> [The problem]: Your answer should be one number: the count of lines in the data below that include "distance".

> [Task material]:
<<<<
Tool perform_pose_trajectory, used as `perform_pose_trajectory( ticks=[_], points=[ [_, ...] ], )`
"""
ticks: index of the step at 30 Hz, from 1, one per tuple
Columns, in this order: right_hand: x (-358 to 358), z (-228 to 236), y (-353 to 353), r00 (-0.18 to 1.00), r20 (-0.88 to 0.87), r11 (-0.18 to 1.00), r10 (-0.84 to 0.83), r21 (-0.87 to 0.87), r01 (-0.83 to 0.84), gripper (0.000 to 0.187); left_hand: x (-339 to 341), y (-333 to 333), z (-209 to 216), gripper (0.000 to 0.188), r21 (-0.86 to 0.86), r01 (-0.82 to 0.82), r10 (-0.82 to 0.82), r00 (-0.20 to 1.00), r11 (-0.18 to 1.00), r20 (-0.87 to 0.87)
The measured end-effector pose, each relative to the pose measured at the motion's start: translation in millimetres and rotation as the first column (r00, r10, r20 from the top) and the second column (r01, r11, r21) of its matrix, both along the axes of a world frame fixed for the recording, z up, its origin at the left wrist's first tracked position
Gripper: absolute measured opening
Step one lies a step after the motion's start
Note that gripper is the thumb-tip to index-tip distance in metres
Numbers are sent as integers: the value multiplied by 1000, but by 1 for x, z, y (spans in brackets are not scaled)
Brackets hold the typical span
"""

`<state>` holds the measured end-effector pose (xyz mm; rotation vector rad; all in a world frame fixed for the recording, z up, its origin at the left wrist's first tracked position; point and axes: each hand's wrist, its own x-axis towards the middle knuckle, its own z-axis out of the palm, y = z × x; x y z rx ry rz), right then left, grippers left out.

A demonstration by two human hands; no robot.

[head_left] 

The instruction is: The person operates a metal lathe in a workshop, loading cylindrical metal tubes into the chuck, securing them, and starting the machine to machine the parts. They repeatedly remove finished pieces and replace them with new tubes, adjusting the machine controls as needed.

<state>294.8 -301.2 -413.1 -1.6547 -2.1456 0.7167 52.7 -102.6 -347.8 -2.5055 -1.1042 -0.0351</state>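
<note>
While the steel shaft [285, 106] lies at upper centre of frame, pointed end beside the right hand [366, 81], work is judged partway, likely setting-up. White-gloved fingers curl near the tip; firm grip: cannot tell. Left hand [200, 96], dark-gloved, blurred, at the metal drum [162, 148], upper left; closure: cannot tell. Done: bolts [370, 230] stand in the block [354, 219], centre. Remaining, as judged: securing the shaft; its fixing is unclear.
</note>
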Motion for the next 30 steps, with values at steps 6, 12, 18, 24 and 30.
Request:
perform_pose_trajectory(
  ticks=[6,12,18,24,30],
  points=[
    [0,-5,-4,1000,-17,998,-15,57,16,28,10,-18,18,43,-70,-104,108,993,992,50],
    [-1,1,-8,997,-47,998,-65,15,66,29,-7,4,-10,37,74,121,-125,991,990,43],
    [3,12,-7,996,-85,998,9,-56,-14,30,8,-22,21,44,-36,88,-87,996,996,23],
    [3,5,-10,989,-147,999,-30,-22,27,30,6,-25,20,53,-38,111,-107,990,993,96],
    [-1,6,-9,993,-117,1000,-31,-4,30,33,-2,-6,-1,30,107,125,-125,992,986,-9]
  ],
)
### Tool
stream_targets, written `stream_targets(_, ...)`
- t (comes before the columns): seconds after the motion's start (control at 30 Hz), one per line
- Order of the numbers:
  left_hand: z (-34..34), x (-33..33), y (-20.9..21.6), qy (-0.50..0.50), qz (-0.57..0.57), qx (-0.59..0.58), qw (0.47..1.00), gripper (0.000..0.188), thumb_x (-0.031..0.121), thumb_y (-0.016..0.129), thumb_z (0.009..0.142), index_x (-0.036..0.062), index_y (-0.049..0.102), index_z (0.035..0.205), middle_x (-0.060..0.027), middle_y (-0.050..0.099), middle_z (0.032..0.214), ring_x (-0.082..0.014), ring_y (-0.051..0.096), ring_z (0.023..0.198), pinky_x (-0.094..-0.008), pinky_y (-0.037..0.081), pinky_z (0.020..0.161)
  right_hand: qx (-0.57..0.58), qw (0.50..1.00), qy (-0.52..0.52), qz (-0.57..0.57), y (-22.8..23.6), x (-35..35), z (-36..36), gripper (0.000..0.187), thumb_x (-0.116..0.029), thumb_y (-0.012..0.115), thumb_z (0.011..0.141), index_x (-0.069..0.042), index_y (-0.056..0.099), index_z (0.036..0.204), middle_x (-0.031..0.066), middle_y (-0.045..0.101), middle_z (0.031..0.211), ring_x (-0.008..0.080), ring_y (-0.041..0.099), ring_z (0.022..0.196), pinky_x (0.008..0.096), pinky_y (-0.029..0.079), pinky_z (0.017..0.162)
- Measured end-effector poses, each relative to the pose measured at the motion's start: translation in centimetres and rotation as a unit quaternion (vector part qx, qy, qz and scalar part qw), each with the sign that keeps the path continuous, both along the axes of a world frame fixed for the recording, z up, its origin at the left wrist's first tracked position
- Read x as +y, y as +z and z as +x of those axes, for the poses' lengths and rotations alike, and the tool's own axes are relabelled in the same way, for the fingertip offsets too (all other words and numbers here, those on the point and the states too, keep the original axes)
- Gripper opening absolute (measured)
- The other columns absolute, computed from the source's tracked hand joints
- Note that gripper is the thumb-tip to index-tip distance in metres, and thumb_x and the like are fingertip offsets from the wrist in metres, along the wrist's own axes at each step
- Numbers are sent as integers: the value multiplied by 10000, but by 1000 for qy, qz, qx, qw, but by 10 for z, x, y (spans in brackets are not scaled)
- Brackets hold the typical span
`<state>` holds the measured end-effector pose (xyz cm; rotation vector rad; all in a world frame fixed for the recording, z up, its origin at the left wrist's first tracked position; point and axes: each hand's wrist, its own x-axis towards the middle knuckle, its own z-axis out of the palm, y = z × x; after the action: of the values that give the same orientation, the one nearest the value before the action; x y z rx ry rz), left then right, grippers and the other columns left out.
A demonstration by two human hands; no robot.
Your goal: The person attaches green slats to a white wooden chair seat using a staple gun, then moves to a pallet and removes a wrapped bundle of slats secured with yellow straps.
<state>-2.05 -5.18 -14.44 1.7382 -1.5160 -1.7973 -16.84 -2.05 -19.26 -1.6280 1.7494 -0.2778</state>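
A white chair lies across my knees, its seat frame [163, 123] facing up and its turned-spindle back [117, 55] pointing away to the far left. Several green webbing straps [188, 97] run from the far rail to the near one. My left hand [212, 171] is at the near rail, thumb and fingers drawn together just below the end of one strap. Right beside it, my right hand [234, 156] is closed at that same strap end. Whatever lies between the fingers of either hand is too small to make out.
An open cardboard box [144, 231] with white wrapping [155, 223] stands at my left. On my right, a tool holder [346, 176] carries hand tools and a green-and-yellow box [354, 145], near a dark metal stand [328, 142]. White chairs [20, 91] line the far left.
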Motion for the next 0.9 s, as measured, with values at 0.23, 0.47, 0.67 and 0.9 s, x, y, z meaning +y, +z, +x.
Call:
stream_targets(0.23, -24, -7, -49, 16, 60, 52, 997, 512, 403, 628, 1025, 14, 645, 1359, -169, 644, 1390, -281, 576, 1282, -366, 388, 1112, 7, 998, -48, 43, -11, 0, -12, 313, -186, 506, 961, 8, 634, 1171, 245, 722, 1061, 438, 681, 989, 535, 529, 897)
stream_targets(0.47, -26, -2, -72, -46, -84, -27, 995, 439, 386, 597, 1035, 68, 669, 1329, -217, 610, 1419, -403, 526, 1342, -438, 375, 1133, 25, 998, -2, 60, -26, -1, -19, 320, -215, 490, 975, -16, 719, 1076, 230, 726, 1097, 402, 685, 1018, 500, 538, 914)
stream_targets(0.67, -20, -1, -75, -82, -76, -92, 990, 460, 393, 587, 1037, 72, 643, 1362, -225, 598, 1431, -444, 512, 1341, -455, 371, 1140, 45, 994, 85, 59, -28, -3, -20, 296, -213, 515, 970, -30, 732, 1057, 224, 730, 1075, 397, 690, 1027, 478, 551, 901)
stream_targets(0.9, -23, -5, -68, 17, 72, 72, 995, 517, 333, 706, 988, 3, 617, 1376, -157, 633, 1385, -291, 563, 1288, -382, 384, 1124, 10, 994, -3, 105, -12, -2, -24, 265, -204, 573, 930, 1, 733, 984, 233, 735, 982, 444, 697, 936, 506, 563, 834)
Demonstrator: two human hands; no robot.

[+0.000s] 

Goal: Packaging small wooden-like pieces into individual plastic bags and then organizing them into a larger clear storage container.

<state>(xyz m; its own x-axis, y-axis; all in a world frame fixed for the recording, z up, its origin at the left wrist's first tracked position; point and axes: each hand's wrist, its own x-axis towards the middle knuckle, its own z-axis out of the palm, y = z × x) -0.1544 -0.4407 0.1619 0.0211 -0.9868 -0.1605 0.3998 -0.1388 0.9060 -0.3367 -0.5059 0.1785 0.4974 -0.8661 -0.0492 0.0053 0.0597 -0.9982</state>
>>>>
> [Solution for this exercise]: 2